Он поднял удочку, снова насадил наживку и снова забросил ее. По переместившимся теням Кемми понял, что время приближается к полудню.

Наконец, Поль со злостью вытащил удочку, откинул ее на камень.

— Пойдем-ка отсюда, тут у нас ничего не выйдет.

— Пожалуйста, босс, — взмолился Кемми, — еще только один раз. Дайте мне удочку. Солнце уже больше не светит на воду, сейчас начнется клев.

Поль неохотно передал ему удочку. Кемми насадил наживку на крючок и тихо опустил леску в воду. Вместе со щенком они улеглись рядом, не сводя глаз с заводи. Он видел, как рыба лениво подплыла к наживке, покрутилась рядом и, вильнув хвостом, уплыла обратно в глубину.

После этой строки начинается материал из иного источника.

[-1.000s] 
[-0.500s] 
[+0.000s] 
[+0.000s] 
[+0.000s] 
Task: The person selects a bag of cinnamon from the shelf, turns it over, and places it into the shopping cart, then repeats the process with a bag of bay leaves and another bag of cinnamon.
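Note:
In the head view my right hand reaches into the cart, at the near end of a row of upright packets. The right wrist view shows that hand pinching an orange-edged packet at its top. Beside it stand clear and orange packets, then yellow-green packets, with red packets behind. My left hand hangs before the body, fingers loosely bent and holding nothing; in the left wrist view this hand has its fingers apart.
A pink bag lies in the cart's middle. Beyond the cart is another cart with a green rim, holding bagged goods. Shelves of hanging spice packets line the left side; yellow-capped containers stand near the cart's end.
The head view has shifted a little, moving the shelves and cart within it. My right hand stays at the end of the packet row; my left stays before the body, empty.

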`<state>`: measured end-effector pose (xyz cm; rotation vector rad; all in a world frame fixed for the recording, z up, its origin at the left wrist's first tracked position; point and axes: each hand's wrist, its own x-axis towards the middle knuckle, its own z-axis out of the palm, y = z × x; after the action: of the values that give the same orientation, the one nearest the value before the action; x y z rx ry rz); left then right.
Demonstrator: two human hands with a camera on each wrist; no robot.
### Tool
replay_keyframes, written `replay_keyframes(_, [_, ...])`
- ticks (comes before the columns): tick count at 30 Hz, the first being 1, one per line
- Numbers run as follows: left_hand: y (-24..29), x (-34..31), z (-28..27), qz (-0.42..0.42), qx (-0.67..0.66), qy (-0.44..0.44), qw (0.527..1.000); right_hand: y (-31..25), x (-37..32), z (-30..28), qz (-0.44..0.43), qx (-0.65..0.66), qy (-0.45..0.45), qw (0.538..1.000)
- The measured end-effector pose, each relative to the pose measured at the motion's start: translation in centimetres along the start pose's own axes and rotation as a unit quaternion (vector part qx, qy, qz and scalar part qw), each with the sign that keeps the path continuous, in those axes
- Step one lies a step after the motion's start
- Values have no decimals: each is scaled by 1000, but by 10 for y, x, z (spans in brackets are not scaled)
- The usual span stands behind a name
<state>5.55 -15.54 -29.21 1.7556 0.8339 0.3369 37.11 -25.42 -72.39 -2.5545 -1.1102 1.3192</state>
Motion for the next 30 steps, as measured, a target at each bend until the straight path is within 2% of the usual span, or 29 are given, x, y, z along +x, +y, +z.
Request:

— Еще пять минут, — сказал раздраженно Поль, взглянув на часы, — и ни минуты больше я здесь не останусь.

— Помогите мне, помогите, — закричал вдруг Кемми.

Поль вцепился в удочку, и вместе они, медленно и осторожно, вытащили яростно бившуюся рыбу.

— Вот это да! — воскликнул Поль. — Наконец и к нам пришла удача, малявка.

Они поймали еще трех рыб, правда, поменьше первой, сложили удочки и отправились обратно к своему лагерю.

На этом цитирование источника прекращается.